I was able to achieve this by cutting the letters out of a sheet of cardstock and pasting it over the front coverboard. The effect is subtle, but combined with the very bold lettering (traced directly from the original cover), it shows up well and has quite an impact. Unfortunately my camera is no good at capturing it—you need to hold it in your hands to really enjoy the effect.

As I mentioned in the previous post, I felt that this book would be incomplete without headbands. By an odd little bit of irony, I'm too lazy to get hold of machine-made headbands, so I defaulted to the more work-intensive task of handmade headbands.

These are stitched directly onto the text block, with the tie-downs passing between pages and through the kraft paper backing rather than through signatures. I used top-sewing upholstery thread over a core of whipping twine, and followed this excellent tutorial.

The book has a very nice profile when lying open. I think this may be the cleanest execution of covering and endpaper paste-down that I've managed so far.

Finally, my client had asked for me to incorporate the inside of the original front cover, if possible, because it had the family name written in it. So here is a shot of the old cover snuggled onto the inside of the new front cover—though I blurred the name for privacy.

Family Bible, part II

Work continues on the CCD Bible.
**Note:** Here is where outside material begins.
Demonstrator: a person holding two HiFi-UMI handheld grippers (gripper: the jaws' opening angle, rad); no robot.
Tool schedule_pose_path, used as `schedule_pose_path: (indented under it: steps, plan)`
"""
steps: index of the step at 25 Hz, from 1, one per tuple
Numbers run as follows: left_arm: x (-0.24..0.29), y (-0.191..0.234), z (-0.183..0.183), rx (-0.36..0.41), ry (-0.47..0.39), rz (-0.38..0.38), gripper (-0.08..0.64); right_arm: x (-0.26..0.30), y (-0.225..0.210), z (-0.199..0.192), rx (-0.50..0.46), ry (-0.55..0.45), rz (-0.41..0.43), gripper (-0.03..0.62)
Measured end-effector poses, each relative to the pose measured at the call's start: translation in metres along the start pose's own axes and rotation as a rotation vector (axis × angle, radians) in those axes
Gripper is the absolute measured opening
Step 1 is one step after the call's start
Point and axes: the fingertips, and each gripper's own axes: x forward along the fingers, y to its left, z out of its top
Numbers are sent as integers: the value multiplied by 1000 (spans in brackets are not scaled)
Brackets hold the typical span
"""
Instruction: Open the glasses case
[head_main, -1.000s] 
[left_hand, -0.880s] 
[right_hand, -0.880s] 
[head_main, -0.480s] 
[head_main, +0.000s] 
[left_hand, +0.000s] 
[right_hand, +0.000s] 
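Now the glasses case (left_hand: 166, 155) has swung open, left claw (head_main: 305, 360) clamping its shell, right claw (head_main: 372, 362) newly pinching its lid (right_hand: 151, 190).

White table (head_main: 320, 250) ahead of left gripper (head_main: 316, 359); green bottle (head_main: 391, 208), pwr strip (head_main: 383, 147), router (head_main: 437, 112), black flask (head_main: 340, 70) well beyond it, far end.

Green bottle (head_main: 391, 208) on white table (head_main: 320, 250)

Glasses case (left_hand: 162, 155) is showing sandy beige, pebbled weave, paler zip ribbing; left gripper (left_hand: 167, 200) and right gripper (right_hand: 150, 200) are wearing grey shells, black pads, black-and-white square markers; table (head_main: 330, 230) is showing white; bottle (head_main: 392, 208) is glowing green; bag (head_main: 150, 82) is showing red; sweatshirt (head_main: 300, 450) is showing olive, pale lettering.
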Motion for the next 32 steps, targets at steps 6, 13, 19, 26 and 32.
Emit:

The goal was to get most of the work done this weekend, and I did in fact get everything structural done. The first task was straightening out the curled page corners. First I tried pressing them, which did nothing, so I progressed to a medium-heat iron. That did the trick. The pages are not perfectly flat, but they are lying straight now and I'm thinking that, after they are pressed in the final stages, they will condense more.

With that taken care of, the text block was ready to be prepared for a hardcover structure. I tipped in the detached first two pages and then added endsheets on top of those. The endsheets are a plain but high-quality, ivory, 100% cotton paper; this seemed more suitable to the plain, functional purpose of the book than something with a pattern.

Once the endpapers were in place, I covered the spine with cheesecloth super and kraft paper after adding a marker ribbon. The text block is now ready for casing in -- at least, unless I figure out a way to add headbands, which I really want to do.

Meanwhile, the cover was coming together. The boards are 0.080" Davey board, pasted onto a manilla-folder spine per my usual construction. The next step is to cover them with cloth, but before that happens I need to try printing onto the cloth.

Stay tuned for the final stages: finishing the cover boards, and then using them to case in the text block!

Family Bible

Hello everyone! I haven't posted in a while -- I actually have sort of a day job now, which I absolutely love but it does leave me with less time to play around at home. I do, however, have a new project.

This paperback Bible was with my client and her siblings all through CCD school. It has suffered the complete detachment of its front cover, and the first 200 or so pages are curled at the corner.

The spine, however, is in surprisingly good shape, and most of the pages are intact despite the curling.

In its current state, this book is not fully usable, but the sentiment it carries makes it worth saving. I will therefore be reinforcing it and giving it a new, red cloth cover.

More pictures to follow as I progress.